4. penelitian dilaksanakan di Desa Kedawung Kecamatan Banyuputih,
Kabupaten Batang.
F. Keaslian Penelitian
Penelitian yang pernah dilakukan kepada orang tua yang mempunyai
anak pada masa pubertas dilakukan oleh Rosiana Dewi (2006) dalam tesisnya
yang berjudul “Peran Orang Tua dalam Mendampingi Anak Menghadapi
Masa Pubertas di Desa Kedungjati Kecamatan Sempor Kebumen”.
Perbedaan penelitian ini dengan penelitian yang dilakukan Rosiana
Dewi: Tujuan dari penelitian ini untuk mengetahui hubungan antara
pengetahuan orang tua tentang kesehatan reproduksi remaja dengan kesiapan
orang tua menghadapi masa pubertas anak di Desa Kedawung, Kecamatan
Banyuputih, Kabupaten Batang. Sedangkan pada penelitian Rosiana Dewi
tujuannya untuk mengetahui peran orang tua dalam mendampingi anak
menghadapi masa pubertas di Desa Kedungjati Kec. Sempor Kab. Kebumen.

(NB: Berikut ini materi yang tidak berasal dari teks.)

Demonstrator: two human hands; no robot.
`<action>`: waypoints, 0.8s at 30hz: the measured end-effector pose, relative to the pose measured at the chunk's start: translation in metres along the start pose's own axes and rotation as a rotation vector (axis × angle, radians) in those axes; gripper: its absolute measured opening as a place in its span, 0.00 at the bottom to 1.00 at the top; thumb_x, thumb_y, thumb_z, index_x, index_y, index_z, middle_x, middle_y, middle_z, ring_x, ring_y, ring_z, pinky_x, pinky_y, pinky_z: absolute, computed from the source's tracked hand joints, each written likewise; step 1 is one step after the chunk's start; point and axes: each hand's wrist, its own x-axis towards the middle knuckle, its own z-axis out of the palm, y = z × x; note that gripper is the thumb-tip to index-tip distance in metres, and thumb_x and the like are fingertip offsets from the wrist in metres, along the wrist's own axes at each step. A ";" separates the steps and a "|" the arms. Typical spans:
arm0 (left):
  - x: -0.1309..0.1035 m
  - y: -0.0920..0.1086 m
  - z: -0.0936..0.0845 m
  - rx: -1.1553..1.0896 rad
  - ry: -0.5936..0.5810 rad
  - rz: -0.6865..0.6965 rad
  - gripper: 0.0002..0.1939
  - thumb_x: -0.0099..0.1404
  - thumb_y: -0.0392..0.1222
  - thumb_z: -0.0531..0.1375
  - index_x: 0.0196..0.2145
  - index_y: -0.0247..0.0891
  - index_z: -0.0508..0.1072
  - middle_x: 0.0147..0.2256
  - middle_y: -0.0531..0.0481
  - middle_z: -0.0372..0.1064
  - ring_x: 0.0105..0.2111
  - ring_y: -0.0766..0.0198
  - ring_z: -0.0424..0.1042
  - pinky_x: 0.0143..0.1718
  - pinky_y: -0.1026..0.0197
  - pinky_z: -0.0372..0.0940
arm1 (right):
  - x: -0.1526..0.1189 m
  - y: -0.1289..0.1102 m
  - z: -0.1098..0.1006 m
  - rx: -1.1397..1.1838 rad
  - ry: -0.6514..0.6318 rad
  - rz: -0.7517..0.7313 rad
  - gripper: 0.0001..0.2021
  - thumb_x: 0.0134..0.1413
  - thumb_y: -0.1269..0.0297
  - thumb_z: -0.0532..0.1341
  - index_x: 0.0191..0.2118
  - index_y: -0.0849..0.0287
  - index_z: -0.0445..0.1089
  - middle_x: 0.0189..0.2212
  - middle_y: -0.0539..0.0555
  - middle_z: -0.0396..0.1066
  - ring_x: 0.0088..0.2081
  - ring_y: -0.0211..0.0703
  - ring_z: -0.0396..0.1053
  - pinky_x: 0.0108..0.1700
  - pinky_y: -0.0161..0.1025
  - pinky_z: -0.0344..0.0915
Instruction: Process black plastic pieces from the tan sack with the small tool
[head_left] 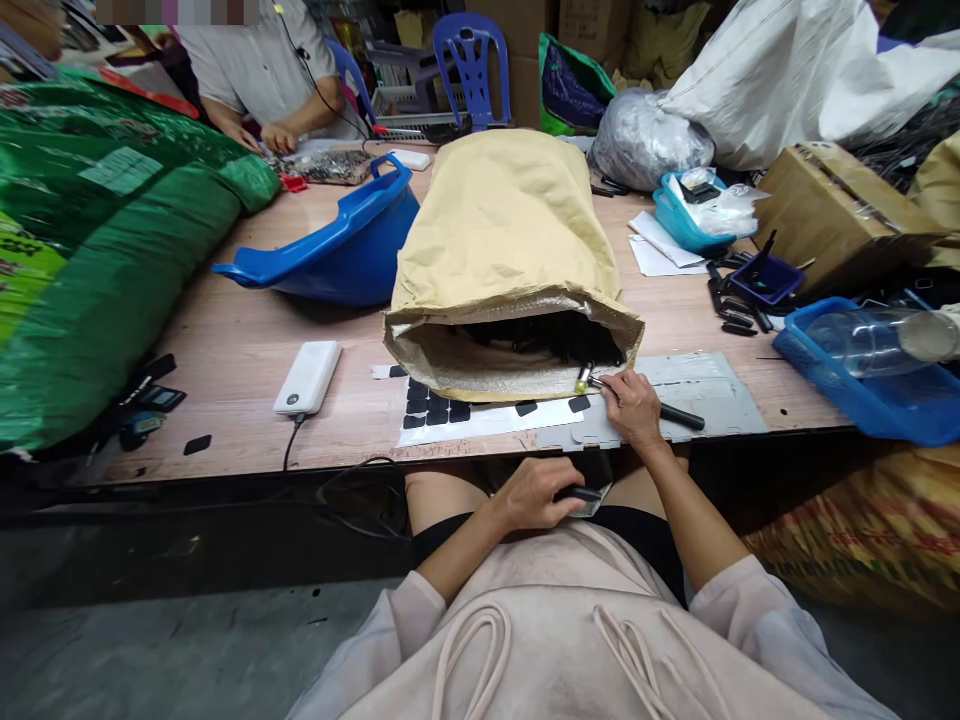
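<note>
My left hand point(534, 494) is closed around a small black piece point(581, 493) above my lap, below the table's front edge. My right hand point(631, 405) is at the table edge by the mouth of a tan woven sack point(517, 220), fingers pinched on a thin tool with a shiny, yellowish tip point(583, 378). A black rod-like handle point(681, 416) shows on the other side of that hand; whether it belongs to the same tool I cannot tell. Dark items lie inside the sack. Before it is a white sheet point(491, 425) with black rounded stickers, beside a grey flat board point(705, 390).
A blue basin point(337, 250) stands left of the sack, a white power bank point(307, 377) with a cable nearer me. Green sacks point(135, 260) fill the left. At right are a blue tray point(862, 385), a cardboard box point(847, 215) and black parts. Another person point(262, 70) sits opposite.
</note>
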 end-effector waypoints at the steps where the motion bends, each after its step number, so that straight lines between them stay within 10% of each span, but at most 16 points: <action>1: -0.005 -0.002 0.011 -0.024 -0.050 -0.052 0.10 0.70 0.47 0.63 0.46 0.43 0.78 0.41 0.47 0.78 0.40 0.58 0.76 0.42 0.59 0.68 | 0.000 0.000 0.000 -0.001 0.002 0.001 0.12 0.66 0.65 0.58 0.48 0.54 0.78 0.38 0.56 0.73 0.41 0.49 0.64 0.46 0.43 0.61; 8: -0.010 -0.058 0.060 0.022 -0.239 -0.677 0.17 0.70 0.46 0.63 0.55 0.44 0.76 0.51 0.43 0.79 0.51 0.49 0.79 0.48 0.55 0.72 | 0.001 -0.001 0.000 0.003 0.002 0.009 0.12 0.65 0.65 0.58 0.48 0.54 0.78 0.38 0.56 0.72 0.41 0.49 0.63 0.46 0.43 0.61; 14: -0.002 -0.042 0.054 -0.041 -0.302 -0.453 0.17 0.66 0.41 0.66 0.52 0.42 0.79 0.50 0.44 0.80 0.50 0.51 0.79 0.50 0.56 0.72 | 0.000 0.000 0.000 -0.017 -0.007 0.003 0.12 0.66 0.65 0.58 0.49 0.54 0.78 0.38 0.56 0.72 0.41 0.48 0.63 0.46 0.43 0.60; 18: 0.028 -0.011 0.009 -0.134 0.066 -0.059 0.08 0.70 0.40 0.62 0.42 0.40 0.82 0.38 0.47 0.82 0.37 0.61 0.79 0.43 0.62 0.71 | 0.000 0.001 0.001 -0.015 0.003 -0.009 0.13 0.66 0.65 0.58 0.49 0.54 0.78 0.38 0.56 0.72 0.41 0.49 0.63 0.46 0.43 0.60; 24: 0.100 -0.053 -0.080 0.090 0.844 -0.445 0.07 0.68 0.38 0.62 0.39 0.37 0.80 0.35 0.44 0.79 0.35 0.58 0.77 0.42 0.57 0.71 | 0.000 0.002 0.003 -0.003 0.005 -0.009 0.12 0.66 0.65 0.58 0.48 0.54 0.78 0.38 0.56 0.72 0.41 0.49 0.63 0.46 0.43 0.60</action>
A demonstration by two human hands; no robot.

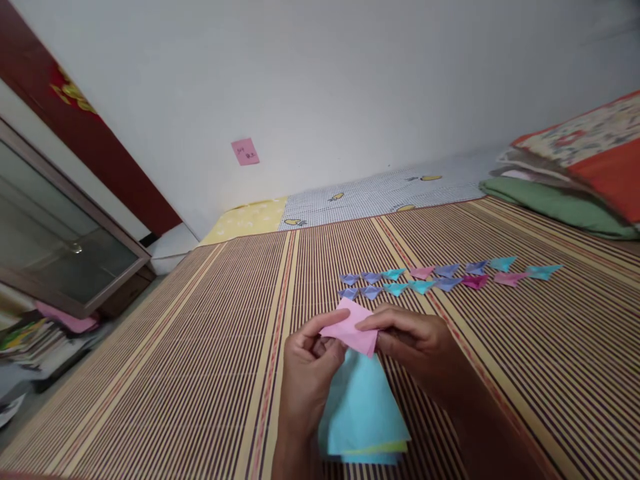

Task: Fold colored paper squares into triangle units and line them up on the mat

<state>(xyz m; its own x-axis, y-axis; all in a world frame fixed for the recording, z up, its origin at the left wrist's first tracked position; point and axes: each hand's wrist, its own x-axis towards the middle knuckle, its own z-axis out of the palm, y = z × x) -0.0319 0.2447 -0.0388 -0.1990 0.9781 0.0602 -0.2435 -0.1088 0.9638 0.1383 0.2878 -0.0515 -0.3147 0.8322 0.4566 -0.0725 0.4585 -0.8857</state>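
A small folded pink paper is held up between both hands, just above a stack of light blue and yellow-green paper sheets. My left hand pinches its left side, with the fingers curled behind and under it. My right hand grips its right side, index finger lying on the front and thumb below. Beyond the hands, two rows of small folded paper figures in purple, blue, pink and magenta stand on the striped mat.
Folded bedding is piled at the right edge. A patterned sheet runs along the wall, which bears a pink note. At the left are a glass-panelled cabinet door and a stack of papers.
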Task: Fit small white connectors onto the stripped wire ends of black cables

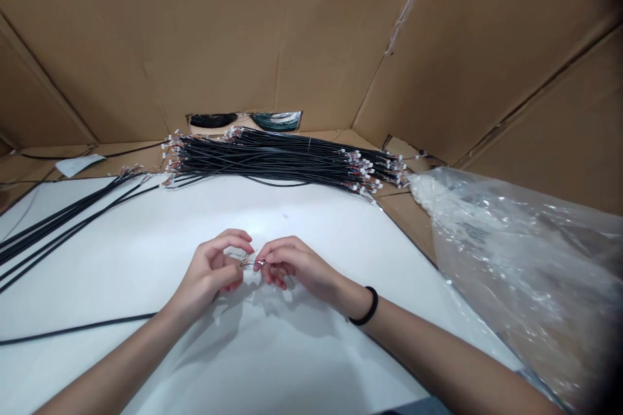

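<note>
Close together over the white tabletop, my two hands meet at the thin loose wires [246, 262] of a cable end. My left hand [217, 267] is closed around the wires, its thumb and fingers curled. In my right hand [292, 262], thumb and forefinger pinch the wire tips; a small part there is too little to make out. A black cable [97, 323] runs in from the left edge and passes behind my left forearm, which hides its link to the wires.
A large pile of black cables [263, 159] with white connectors lies at the back. More black cables [68, 220] lie at the left, near a paper slip [79, 165]. Clear plastic bags [516, 259] cover the right side. Cardboard walls [219, 32] enclose the table [311, 363].
</note>
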A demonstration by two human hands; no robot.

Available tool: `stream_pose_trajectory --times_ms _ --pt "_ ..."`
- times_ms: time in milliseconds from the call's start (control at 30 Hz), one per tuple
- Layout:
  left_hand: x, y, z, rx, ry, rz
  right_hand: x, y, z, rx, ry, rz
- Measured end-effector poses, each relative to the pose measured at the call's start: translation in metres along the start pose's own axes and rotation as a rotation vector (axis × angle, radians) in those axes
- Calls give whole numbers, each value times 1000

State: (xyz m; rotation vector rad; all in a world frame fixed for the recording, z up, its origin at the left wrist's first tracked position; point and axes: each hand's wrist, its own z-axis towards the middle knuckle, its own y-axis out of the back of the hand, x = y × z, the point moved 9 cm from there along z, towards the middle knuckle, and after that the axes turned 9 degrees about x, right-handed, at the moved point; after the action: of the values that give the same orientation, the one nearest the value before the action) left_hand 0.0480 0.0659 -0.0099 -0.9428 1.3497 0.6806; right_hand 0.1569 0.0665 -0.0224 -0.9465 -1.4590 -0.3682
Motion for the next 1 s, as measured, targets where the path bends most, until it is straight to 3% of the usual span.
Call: stream_pose_trajectory --times_ms 1000 --pt "-3 -4 -1 26 15 -16 1 0 -1 -36 -26 -7"
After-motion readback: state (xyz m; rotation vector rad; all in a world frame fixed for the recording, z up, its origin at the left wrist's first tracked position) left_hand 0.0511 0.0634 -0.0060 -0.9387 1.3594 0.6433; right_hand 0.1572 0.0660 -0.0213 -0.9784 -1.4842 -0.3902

Variabel penelitian ini, variabel bebasnya adalah pengetahuan orang tua
tentang kesehatan reproduksi remaja dan variabel terikat adalah kesiapan
orang tua dalam menghadapi masa pubertas, sedang pada Rosiana Dewi
variabel bebasnya adalah peran orang tua dan variabel terikatnya adalah anak
pada masa pubertas, jenis penelitian ini dengan studi analitik non
eksperimental sedang pada Rosiana Dewi dengan penelitian deskriptif, lokasi
yang diambil pada penelitian ini di Desa Kedawung , Kecamatan Banyuputih,
Kabupaten Batang. Sedang pada Rosiana Dewi di Desa Kedungjati
kecamatan Sempor Kebumen.
Persamaan penelitian ini dengan penelitian Rosiana Dewi adalah:
Subyektif penelitian sama-sama pada orang tua baik ibu maupun
bapak yang mempunyai anak pada masa pubertas, rancangan penelitian ini
dengan pendekatan Cross Sectional dan Rosiana Dewi juga sama.